Once you find the line with "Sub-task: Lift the", output it and every line after it exactly, through the last line of the listing, but no pictures.
BEGIN
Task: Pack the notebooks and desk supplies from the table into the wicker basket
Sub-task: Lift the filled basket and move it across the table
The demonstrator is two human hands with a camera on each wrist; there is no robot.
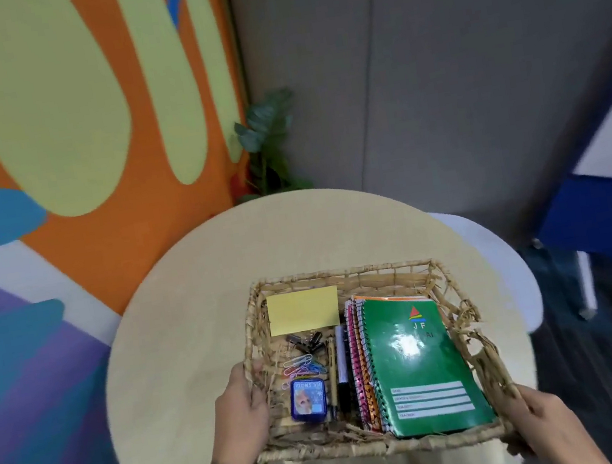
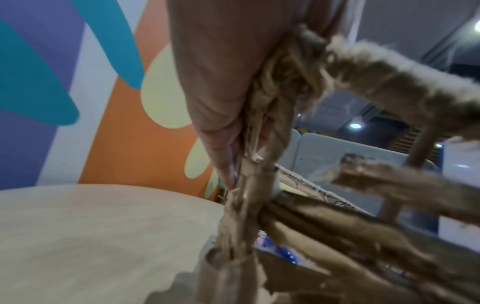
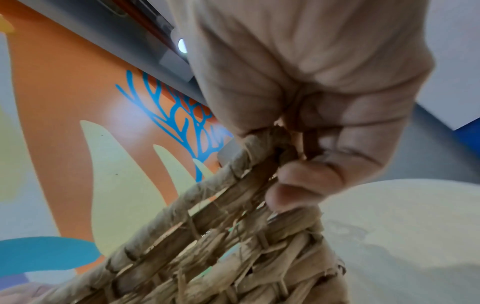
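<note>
The wicker basket [image 1: 347,276] sits at the near side of the round table [image 1: 196,307], its front edge over the table's rim. Inside lie a green spiral notebook [image 1: 421,365] on top of other notebooks, a yellow sticky pad [image 1: 303,310], black binder clips [image 1: 307,341], coloured paper clips [image 1: 300,365], a blue tin [image 1: 308,398] and pens [image 1: 341,369]. My left hand [image 1: 240,412] grips the basket's left rim [image 2: 259,115]. My right hand [image 1: 543,422] grips its right near corner [image 3: 259,156], fingers curled round the weave.
A white chair [image 1: 500,266] stands behind the table on the right. A potted plant [image 1: 271,145] is in the corner by the orange mural wall [image 1: 85,145]. A blue frame [image 1: 603,215] rises at the right.
</note>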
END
▶ **Answer below**:
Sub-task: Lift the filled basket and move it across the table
The demonstrator is two human hands with a camera on each wrist; there is no robot.
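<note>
The wicker basket [image 1: 347,276] sits at the near side of the round table [image 1: 196,307], its front edge over the table's rim. Inside lie a green spiral notebook [image 1: 421,365] on top of other notebooks, a yellow sticky pad [image 1: 303,310], black binder clips [image 1: 307,341], coloured paper clips [image 1: 300,365], a blue tin [image 1: 308,398] and pens [image 1: 341,369]. My left hand [image 1: 240,412] grips the basket's left rim [image 2: 259,115]. My right hand [image 1: 543,422] grips its right near corner [image 3: 259,156], fingers curled round the weave.
A white chair [image 1: 500,266] stands behind the table on the right. A potted plant [image 1: 271,145] is in the corner by the orange mural wall [image 1: 85,145]. A blue frame [image 1: 603,215] rises at the right.
</note>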

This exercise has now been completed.